For more than a year now, the state has been seen as a knight in shining armor in the global financial and economic crisis. In its capacity as “lender of last resort,” it has formed rescue lines all over the world by means of a flood of money from central banks, quasi-war economy mega-debt, rescue packages and economic stimulus programs, without, however, any new autonomous accumulation of global capital itself being in sight. The state, however, only has a formal competence to create money; substantially it remains tied to the real valorization of capital. Everyone knows that an enormous inflationary potential is built up when state programs replace real value creation. How is this potential expressed in economic terms?
Greece’s impending sovereign default is currently the weakest link in the chain. As is well known, similar cases are lurking in the background. People console themselves with the fact that states, unlike companies or banks, cannot really go bankrupt. But what does that mean? A look at history shows how sovereign bankruptcies are resolved: Either the states deleverage themselves out of necessity through inflation or, in a more incremental form, through a currency devaluation. But since Greece, like the other euro countries, no longer has its own currency, its problem becomes that of the entire currency area. First of all, the external value of the euro, against which the big funds are already speculating, is falling. This is not the malicious arbitrariness of financial sharks, but the immanent consequence of every state’s inability to pay.
If other cases follow, the decline in external value will turn into a decline in internal value. The reason is obvious: with a currency devaluation in the air as a last possible “deliverance” by the central bank, companies are forced to rapidly raise their prices in order to escape the devaluation of their commodity capital. This is a self-perpetuating process, because it would intensify the compulsion to devalue the currency. The danger of a euro crash is thus self-evident. Despite all protestations to the contrary, the central euro states must be liable for Greece and other bankruptcy candidates. But if they prop up Greece in order to save the euro, they will put themselves in a similar position, since they themselves are already reaching the limits of their regular financing capacity. The famous “loss of confidence” vis-à-vis the banking system is repeated vis-à-vis the currency. This is not a merely “psychological” matter, but a consequence of hard economic facts.

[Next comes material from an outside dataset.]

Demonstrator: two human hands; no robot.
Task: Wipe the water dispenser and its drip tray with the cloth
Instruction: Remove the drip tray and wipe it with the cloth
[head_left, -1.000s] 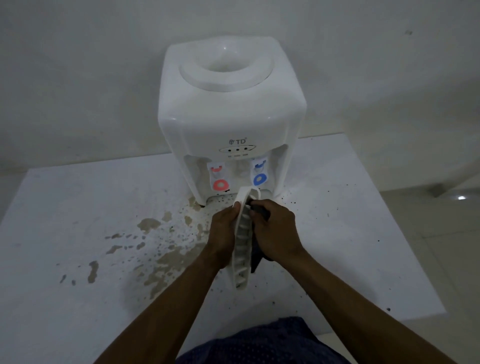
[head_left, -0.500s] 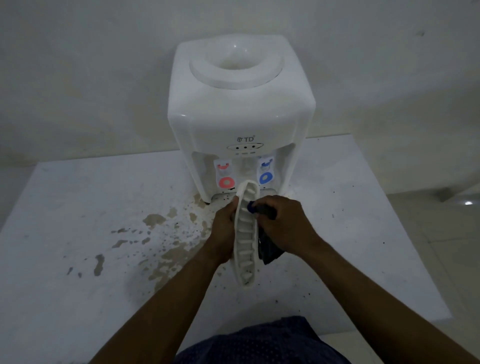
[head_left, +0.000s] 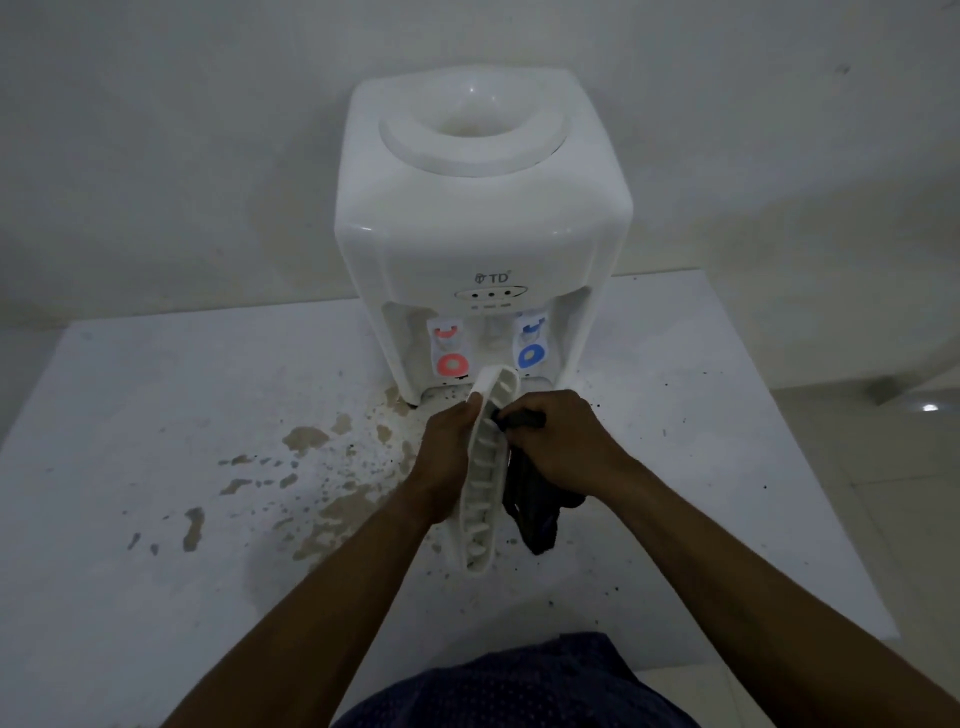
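Near the front of the white water dispenser (head_left: 483, 208), the drip tray (head_left: 485, 478) is held on edge above the stained table (head_left: 156, 571). Left hand (head_left: 447, 457) grasps the tray's left side; right hand (head_left: 558, 441) clutches the dark cloth (head_left: 530, 514) against its right face.

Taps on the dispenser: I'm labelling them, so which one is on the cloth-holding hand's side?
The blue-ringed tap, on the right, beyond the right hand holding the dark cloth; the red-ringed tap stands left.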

But a euro crash would have a devastating effect on the world economy and the other currency areas. A general devaluation of assets and incomes through inflation or a currency devaluation would not only strangle the EU’s domestic economy, because globalization has created a far greater degree of interdependence among all economic areas than in the past. In any case, the public finances and thus the currencies of the U.S., Japan and China are up to their necks in water. The “controlled inflation” of no more than 6 percent, which the Anglo-Saxons and Southern Europeans have brought into play as a means of curbing public debt, is threatening to get out of hand before it has even begun. Like Greece within the eurozone, the eurozone as a whole is the weakest link in the currency structure of the capitalist centers because of its fragile construction. The fact that all currencies have already depreciated dramatically against gold is an indication of the crisis of the monetary system in general.